I globetrotter internazionali non possono recarsi in Cina? Nessun problema, hanno fatto sapere le autorità: la programmazione sarà «al 100 per cento cinese». Vedrete che sarà comunque un successo.
Per ora il virus non ferma la Covid-movida e, anzi, sta dando un'opportunità agli artisti locali: quella di suonare i loro set negli orari di punta della programmazione, e non solo in apertura di un grande nome europeo o americano. Lizzy Wang, una delle dj cinesi più richieste, ha ammesso che sta iniziando a ricevere prenotazioni da città che non l'avevano mai chiamata prima. Shanghai sembra aver recuperato rapidamente il ritmo della nightlife. Non solo il celebre Elevator club.

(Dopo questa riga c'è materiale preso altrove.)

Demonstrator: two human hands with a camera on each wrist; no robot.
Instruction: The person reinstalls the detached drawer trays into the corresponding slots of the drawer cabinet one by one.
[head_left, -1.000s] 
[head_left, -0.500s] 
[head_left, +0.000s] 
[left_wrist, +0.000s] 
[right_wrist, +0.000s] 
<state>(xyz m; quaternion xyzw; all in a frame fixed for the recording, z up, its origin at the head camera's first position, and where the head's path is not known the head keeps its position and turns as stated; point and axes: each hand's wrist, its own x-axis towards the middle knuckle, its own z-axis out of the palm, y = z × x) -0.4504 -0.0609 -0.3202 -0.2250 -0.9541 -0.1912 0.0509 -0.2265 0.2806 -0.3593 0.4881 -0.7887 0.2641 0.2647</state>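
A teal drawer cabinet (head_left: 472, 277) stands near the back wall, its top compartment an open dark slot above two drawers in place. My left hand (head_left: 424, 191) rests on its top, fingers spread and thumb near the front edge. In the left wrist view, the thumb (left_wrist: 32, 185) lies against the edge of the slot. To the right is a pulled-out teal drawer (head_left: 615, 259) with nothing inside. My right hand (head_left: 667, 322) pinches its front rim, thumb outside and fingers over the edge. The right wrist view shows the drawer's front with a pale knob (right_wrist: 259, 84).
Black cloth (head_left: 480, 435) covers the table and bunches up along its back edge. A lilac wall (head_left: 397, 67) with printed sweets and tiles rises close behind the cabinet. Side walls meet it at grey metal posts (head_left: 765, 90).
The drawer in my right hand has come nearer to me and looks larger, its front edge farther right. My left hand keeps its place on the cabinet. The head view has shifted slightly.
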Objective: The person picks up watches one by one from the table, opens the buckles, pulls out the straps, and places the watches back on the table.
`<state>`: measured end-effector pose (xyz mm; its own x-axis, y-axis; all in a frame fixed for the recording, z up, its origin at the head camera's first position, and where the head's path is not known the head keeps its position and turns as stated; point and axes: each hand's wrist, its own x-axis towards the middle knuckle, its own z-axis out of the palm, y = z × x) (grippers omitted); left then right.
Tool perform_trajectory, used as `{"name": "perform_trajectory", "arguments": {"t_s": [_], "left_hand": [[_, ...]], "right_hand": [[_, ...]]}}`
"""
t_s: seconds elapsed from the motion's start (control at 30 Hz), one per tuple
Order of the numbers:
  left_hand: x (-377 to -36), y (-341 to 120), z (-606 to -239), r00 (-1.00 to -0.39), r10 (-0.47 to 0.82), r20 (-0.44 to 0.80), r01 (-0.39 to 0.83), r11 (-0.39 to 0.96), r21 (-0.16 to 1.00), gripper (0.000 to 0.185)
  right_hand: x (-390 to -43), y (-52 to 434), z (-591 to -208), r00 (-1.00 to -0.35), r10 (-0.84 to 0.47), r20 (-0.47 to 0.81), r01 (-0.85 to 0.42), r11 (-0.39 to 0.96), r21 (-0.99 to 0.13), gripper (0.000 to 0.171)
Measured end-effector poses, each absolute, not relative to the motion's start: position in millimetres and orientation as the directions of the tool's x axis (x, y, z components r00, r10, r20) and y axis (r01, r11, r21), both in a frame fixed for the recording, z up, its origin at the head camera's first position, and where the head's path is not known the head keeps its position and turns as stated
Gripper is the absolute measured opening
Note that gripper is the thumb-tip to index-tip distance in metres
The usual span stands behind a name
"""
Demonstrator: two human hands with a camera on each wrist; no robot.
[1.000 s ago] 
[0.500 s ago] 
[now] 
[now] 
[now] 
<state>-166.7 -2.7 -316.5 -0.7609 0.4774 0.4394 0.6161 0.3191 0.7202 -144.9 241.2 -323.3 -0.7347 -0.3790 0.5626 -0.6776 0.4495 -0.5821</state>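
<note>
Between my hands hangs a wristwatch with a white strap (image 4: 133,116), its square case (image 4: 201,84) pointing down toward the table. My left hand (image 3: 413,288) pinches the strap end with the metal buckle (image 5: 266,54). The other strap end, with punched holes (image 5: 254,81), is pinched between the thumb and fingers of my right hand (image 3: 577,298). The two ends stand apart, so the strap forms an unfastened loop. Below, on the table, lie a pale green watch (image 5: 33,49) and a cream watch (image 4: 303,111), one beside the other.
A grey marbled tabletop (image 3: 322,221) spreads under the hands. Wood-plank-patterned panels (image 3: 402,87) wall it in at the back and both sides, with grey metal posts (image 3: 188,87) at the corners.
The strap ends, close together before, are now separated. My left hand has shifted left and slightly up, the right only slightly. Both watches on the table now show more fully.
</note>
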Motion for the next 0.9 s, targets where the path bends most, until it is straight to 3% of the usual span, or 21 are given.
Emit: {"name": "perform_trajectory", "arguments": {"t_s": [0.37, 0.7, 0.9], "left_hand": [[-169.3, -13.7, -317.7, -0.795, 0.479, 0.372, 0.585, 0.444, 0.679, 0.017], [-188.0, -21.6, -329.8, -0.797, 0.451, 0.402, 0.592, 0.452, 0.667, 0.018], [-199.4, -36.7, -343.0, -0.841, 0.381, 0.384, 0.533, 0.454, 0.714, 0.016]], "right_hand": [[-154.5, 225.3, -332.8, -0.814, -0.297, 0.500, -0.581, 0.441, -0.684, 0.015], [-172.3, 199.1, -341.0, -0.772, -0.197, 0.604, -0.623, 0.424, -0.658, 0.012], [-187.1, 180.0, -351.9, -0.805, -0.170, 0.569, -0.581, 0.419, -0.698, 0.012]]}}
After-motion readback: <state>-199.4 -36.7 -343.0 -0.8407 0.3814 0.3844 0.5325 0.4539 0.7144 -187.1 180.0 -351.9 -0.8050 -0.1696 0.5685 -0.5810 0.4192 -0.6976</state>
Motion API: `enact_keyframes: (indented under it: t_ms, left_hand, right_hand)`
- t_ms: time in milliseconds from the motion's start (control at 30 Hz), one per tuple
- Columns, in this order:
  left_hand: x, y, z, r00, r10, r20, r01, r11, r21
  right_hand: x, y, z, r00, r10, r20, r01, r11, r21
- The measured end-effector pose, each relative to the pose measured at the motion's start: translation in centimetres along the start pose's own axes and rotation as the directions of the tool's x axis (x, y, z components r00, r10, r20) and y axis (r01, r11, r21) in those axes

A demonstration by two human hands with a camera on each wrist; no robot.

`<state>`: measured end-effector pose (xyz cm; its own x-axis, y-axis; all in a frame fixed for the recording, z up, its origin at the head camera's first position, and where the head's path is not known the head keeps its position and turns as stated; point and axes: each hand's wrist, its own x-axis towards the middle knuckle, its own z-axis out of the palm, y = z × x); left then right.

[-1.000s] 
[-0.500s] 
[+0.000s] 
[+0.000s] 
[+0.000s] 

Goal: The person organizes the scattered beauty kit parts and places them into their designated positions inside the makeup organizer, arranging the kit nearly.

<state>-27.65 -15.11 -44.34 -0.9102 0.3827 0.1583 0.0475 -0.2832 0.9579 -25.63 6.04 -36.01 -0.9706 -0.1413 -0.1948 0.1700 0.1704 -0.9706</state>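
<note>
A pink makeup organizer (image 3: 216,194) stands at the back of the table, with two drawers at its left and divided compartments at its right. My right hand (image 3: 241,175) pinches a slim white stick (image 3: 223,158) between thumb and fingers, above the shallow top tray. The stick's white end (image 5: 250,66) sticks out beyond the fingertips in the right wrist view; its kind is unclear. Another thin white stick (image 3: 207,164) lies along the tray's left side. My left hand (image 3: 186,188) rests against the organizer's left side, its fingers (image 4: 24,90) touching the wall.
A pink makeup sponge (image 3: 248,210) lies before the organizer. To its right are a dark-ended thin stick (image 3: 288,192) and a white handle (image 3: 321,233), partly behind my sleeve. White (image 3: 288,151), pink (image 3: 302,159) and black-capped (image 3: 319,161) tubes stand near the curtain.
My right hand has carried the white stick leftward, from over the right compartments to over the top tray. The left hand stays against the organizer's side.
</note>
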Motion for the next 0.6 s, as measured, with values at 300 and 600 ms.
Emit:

Musicalmente parlando, tutto è pronto anche per l'Arkham, 44 KW, Taxx (che l'8 febbraio ha lanciato le prime sessioni di «cloud disco dancing»), Ninja e Diamond Club. Tutti hanno avviato operazioni per gestire in sicurezza una serata dal vivo facendo divertire migliaia di cinesi.
A Wenzhou, c'è il T Linx, uno dei maggiori locali della città, che ha riaperto addirittura a inizio marzo. Ma lì c'era un indice di contagi bassissimo. Ricambio dell'aria almeno tre volte al giorno, capacità ridotta e via libera con un numero limitato di persone per mantenere la distanza di sicurezza tra i ragazzi.
I frequentatori del club sono sempre tenuti a presentare il proprio codice «semaforo», scansionando il QR prima di entrare anche altrove. OIL e Superface a Shenzhen, Playhouse a Chengdu, SOS Club a Hangzhou e SpacePlus a Nanchino. Tutti stanno iniziando a prenotare dj per eventi.
Anche a Seoul, in Corea del Sud, hanno riaperto un certo numero di club lo scorso fine settimana. Se la Corea del Sud ha esteso le politiche di distanziamento sociale fino al 6 maggio, dal 19 aprile ha infatti introdotto alcune eccezioni, tra cui quelle riservate ai disco bar.
Allentando poi le restrizioni per spazi come club, chiese e strutture sportive, visto il rallentamento del contagio da Covid-19 nel Paese, anche la Corea ritrova la sua «normalità».

I locali di Seoul, tra cui Faust, Vurt e MODECi funzionano, pur con rigide politiche in materia di salute e sicurezza, capacità limitata e linee guida per l'ingresso. Il Faust ha inaugurato la politica del «No Mask. No Entry». Non è carnevale, ma la neo policy per sfogare la febbre del sabato sera d'Oriente al tempo del coronavirus.